**Work required:**
Quote exactly, and only, the lines of the material below from the line with "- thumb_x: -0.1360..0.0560" through the line with "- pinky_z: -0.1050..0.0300".

-------------------------

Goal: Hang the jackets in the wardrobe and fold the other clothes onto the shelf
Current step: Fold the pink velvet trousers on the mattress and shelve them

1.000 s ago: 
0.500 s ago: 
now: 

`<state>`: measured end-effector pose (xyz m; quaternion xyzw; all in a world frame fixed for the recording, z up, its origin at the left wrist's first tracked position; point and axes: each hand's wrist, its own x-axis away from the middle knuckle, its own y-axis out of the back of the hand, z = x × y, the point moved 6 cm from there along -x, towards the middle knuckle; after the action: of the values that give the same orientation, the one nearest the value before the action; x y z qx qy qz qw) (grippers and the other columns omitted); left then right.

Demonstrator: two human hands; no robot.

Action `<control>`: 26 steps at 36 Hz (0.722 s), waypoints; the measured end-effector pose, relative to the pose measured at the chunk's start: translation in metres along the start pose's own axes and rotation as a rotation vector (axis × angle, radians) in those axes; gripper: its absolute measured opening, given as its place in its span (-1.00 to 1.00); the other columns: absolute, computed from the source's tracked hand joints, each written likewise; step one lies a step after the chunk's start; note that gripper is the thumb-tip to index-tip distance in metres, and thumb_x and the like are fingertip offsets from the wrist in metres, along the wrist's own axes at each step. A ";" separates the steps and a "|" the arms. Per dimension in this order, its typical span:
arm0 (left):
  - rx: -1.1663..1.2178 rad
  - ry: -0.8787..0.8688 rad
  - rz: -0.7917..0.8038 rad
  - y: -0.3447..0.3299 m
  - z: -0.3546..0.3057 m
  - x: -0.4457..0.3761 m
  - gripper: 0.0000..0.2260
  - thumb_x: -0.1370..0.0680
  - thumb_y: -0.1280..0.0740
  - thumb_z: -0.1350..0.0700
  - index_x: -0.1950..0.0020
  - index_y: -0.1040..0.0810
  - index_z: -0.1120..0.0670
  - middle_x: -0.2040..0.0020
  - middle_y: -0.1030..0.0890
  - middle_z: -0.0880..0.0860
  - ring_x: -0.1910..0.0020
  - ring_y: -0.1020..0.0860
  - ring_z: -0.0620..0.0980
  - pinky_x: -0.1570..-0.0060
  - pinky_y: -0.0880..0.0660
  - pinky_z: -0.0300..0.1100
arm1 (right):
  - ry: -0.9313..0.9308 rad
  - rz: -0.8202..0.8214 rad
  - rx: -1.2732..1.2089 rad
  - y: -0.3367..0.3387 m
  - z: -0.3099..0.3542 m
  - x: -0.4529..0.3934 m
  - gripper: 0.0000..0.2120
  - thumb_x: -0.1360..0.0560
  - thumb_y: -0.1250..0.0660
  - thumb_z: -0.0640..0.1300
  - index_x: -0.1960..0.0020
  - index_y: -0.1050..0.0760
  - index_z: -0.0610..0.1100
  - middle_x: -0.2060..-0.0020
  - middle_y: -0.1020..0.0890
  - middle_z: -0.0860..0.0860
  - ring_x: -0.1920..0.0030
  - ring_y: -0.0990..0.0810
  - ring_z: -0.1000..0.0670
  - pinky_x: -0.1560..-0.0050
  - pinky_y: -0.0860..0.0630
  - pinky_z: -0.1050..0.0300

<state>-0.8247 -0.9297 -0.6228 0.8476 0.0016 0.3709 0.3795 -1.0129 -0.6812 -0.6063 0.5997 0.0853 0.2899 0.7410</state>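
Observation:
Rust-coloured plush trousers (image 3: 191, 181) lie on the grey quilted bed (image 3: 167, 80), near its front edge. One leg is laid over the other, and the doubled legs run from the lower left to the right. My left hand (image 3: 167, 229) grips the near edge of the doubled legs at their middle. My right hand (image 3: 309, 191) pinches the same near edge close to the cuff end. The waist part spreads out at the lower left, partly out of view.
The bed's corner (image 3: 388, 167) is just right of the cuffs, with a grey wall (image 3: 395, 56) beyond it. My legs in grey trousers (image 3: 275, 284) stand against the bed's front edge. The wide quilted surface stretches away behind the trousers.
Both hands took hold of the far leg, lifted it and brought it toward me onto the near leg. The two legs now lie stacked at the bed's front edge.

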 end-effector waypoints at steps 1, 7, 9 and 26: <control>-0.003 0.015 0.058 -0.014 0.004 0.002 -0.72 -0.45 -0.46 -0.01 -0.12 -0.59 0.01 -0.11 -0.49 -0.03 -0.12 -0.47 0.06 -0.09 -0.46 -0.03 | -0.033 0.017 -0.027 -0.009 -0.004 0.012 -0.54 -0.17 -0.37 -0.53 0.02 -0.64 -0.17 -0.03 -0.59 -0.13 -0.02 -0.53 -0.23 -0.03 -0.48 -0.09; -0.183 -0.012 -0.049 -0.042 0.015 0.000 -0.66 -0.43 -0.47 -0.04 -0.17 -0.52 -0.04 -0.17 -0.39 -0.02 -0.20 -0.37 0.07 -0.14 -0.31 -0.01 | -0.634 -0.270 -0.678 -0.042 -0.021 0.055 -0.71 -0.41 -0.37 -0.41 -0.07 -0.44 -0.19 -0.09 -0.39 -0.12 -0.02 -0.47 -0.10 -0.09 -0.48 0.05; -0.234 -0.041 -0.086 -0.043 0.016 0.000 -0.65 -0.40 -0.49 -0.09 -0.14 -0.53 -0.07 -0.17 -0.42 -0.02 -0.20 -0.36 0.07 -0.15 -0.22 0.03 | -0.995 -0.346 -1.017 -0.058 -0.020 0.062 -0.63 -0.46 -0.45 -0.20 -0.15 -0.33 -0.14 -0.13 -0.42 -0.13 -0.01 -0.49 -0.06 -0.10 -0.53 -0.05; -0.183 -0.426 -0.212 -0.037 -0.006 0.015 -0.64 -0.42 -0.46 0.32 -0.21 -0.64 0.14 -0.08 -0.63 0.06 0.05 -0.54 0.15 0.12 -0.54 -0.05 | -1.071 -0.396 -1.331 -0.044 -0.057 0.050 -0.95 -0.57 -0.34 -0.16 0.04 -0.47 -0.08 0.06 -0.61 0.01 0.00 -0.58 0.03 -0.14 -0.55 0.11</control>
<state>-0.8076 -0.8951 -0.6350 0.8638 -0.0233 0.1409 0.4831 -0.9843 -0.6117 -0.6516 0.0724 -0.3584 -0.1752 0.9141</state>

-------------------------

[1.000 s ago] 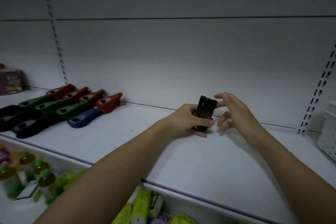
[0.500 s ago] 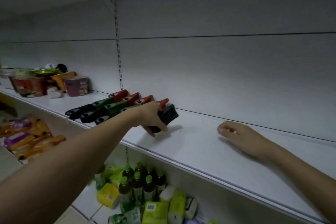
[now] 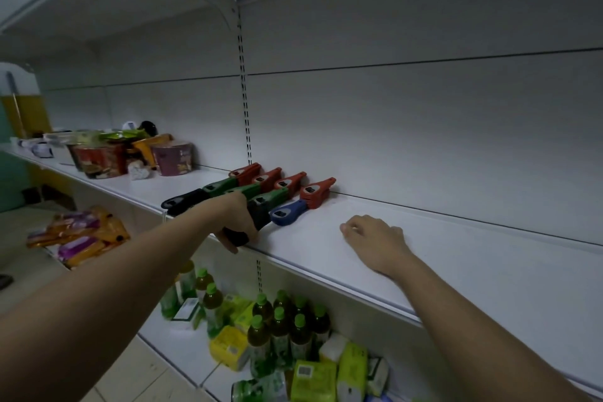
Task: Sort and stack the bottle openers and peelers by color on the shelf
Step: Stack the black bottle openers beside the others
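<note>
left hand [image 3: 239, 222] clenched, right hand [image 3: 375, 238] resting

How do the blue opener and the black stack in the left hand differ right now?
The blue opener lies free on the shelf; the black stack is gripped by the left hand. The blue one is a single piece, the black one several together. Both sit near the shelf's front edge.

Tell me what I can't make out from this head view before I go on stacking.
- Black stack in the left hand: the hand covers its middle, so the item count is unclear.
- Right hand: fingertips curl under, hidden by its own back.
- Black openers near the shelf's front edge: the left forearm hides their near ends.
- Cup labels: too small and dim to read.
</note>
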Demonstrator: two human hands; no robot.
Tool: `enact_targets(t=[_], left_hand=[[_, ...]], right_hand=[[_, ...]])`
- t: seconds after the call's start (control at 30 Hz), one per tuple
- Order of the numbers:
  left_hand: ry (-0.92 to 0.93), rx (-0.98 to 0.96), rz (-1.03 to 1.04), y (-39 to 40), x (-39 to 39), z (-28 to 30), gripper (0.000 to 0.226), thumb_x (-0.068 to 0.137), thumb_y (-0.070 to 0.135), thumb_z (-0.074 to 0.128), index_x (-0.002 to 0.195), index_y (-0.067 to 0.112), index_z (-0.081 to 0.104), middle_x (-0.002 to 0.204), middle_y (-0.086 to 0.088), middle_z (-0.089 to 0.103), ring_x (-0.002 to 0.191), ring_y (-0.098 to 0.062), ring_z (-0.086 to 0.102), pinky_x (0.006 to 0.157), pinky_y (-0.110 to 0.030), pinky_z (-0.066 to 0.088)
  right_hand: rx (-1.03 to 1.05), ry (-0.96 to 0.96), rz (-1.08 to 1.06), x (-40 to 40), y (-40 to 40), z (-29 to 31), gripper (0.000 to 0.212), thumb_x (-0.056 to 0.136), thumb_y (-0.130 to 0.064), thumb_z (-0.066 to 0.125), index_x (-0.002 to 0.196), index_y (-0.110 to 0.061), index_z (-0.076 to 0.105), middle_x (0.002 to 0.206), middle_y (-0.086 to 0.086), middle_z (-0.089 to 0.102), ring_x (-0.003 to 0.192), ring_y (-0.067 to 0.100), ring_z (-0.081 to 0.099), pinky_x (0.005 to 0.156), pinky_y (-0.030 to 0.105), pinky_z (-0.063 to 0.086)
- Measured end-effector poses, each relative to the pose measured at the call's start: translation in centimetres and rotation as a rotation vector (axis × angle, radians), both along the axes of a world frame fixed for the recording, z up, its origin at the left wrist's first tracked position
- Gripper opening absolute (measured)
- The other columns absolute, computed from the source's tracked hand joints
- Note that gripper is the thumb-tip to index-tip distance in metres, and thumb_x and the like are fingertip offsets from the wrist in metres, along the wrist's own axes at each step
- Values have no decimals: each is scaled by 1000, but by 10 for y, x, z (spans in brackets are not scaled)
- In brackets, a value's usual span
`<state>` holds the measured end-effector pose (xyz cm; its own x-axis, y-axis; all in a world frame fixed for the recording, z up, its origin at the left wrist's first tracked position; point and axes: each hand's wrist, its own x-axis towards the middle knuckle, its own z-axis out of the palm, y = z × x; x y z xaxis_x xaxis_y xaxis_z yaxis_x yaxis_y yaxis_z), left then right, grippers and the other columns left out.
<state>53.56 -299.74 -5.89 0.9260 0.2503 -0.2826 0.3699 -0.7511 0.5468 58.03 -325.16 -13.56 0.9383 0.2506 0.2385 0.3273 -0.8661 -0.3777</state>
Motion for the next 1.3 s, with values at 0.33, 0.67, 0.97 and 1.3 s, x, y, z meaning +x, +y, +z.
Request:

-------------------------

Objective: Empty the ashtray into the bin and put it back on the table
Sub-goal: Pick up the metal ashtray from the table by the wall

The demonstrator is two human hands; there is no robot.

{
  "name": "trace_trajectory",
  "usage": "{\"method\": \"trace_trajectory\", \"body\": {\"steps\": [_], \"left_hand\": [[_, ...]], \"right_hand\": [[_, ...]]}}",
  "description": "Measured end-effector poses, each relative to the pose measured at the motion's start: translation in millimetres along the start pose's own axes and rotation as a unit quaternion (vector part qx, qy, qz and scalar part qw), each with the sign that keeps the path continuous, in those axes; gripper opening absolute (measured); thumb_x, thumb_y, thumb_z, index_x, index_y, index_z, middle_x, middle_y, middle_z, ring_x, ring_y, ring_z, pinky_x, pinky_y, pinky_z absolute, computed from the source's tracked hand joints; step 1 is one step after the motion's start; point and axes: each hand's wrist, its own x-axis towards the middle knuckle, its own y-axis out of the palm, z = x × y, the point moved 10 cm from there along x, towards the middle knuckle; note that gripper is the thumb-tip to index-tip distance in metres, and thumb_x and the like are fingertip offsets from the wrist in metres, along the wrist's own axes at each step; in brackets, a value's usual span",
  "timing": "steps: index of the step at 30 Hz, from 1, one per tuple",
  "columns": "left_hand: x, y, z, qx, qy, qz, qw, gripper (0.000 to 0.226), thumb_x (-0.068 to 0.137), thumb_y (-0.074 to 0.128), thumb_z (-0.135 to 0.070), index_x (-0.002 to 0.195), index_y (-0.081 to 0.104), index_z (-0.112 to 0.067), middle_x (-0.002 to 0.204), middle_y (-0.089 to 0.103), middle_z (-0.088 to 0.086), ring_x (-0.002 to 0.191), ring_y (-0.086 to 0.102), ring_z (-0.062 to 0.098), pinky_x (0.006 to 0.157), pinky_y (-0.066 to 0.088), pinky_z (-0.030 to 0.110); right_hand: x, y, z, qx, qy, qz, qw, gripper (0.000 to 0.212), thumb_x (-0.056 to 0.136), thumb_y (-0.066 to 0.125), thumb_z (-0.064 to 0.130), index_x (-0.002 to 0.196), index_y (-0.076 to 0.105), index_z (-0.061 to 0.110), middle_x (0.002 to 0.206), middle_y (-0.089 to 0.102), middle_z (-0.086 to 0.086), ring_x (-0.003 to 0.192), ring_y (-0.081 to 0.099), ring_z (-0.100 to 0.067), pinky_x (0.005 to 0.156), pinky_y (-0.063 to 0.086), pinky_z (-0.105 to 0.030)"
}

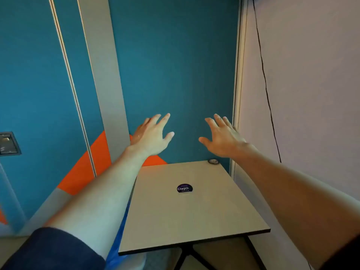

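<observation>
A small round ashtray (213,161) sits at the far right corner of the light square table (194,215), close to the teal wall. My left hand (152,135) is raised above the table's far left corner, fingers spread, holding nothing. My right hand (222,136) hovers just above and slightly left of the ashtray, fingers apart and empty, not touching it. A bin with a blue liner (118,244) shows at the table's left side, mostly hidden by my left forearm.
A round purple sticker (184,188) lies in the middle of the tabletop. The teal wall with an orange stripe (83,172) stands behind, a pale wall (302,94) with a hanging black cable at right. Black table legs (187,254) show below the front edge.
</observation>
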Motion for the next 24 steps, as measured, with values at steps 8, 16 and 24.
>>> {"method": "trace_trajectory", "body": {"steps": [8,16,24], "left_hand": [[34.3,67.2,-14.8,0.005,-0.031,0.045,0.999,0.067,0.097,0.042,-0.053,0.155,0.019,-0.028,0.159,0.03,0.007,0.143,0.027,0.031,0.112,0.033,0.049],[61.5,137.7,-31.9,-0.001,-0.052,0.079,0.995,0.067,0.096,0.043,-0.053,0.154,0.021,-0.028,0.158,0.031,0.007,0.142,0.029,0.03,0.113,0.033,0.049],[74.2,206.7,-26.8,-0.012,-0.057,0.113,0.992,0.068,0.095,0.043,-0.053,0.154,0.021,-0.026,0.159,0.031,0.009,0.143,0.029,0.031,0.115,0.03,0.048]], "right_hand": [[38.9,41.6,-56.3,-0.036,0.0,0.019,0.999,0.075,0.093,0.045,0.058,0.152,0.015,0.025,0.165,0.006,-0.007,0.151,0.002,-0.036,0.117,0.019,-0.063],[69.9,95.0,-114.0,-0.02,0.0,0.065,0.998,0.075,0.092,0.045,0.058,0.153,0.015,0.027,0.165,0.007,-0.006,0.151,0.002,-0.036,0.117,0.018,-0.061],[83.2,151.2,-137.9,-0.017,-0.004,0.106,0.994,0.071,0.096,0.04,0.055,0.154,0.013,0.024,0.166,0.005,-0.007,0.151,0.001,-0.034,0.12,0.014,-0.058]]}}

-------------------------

**Finished exercise:**
  - thumb_x: -0.1360..0.0560
  - thumb_y: -0.1250..0.0660
  - thumb_z: -0.0640..0.1300
  - index_x: -0.1960..0.0020
  - index_y: -0.1050..0.0760
  - index_z: -0.0610..0.1100
  - middle_x: -0.2060..-0.0020
  - middle_y: -0.1020..0.0890
  - middle_z: -0.0860..0.0860
  - ring_x: -0.1920..0.0030
  - ring_y: -0.0990..0.0810
  - ring_z: -0.1000..0.0670
  - pinky_x: -0.1560..-0.0050
  - pinky_y: -0.0860..0.0630
  - pinky_z: -0.1050..0.0300

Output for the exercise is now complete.